『グアテマラ伝説集』 M. A.アストゥリアス - 一般社団法人 ラテンアメリカ協会

『グアテマラ伝説集』  M. A.アストゥリアス


20世紀前半に狭い地域性を脱し世界文学の一角に進出した現代ラテンアメリカ文学の源泉となった作家といえば、アルゼンチンのボルヘスとグアテマラが生んだノーベル賞作家ミゲル・アンヘル・アストゥリアス(1899〜1974年)が挙げられよう。インディオの血を引く父とメスティソの母との間に生まれた彼は、幼児に地方に住んでインディオたちと交わり、後に軍事政権の不興を買って欧州に亡命し、パリのソルボンヌ大学で古代メソアメリカの宗教、文化の研究に打ち込み、マヤ=キチェー族の創世神話である『ポポル・ヴフ』(邦訳 林屋永吉訳 中公文庫 2001年)とマヤ=カクチケル族の『シャヒル年代記』のフランス語版をスペイン語に訳している。
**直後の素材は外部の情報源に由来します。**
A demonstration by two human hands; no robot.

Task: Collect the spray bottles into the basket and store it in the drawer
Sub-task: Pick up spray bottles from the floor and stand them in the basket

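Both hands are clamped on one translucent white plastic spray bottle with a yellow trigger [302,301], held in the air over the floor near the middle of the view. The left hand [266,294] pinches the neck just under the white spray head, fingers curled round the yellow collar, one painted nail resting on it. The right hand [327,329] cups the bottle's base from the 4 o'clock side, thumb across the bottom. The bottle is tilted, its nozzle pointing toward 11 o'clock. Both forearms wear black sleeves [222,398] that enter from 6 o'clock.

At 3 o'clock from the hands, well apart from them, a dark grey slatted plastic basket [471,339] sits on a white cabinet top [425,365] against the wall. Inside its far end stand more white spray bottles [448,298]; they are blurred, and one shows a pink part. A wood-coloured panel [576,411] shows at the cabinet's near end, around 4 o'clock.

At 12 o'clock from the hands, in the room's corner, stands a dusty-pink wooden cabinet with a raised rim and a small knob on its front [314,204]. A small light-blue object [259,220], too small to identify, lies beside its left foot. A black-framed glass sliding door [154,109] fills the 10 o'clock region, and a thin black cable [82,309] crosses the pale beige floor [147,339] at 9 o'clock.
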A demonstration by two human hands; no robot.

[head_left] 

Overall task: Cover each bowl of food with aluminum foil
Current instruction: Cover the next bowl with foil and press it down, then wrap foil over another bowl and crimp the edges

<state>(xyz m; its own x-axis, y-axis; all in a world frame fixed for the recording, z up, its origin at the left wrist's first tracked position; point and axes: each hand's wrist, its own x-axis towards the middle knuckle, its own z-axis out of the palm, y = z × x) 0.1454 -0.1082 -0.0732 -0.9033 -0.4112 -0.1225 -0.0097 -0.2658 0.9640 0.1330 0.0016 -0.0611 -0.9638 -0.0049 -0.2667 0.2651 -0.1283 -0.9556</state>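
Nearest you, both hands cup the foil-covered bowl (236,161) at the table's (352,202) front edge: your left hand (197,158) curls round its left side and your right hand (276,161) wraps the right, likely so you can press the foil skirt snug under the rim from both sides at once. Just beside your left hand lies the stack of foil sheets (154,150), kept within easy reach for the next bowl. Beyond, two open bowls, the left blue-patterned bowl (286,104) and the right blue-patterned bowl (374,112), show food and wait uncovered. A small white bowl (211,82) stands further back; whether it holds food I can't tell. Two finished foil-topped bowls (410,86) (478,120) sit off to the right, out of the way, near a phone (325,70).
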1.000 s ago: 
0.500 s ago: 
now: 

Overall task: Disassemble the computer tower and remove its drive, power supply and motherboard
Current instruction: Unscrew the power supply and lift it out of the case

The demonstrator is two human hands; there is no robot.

アルトゥリアスは、代表作といわれている『大統領閣下』(1946年。邦訳『世界の文学19』 集英社1990年)など、グアテマラの独裁政治、バナナ生産を通じてグアテマラを牛耳った米国資本ユナイテッド・フルーツの搾取と横暴、米国が支援した反共クーデタなどを描いた一連の作品を書く一方で、幼少の頃から親しんできたインディオの物語と古代マヤの研究を融合した「インディヘニスタ文学」の作品を発表している。

本書原本は1930年に出版され、2つの散文詩的小品と戯曲形式の古代マヤ神話に基づいた伝説、スペインの植民地下での伝説の7編から成る。グアテマラの民族アイデンティティとしてばかりでなく、ラテンアメリカの民衆の伝統意識に形を与えた作品といわれ、ラテンアメリカ文学者に影響を与えた。1977年発行の『ラテンアメリカ文学叢書4』(国書刊行会)をあらためて文庫化したものである。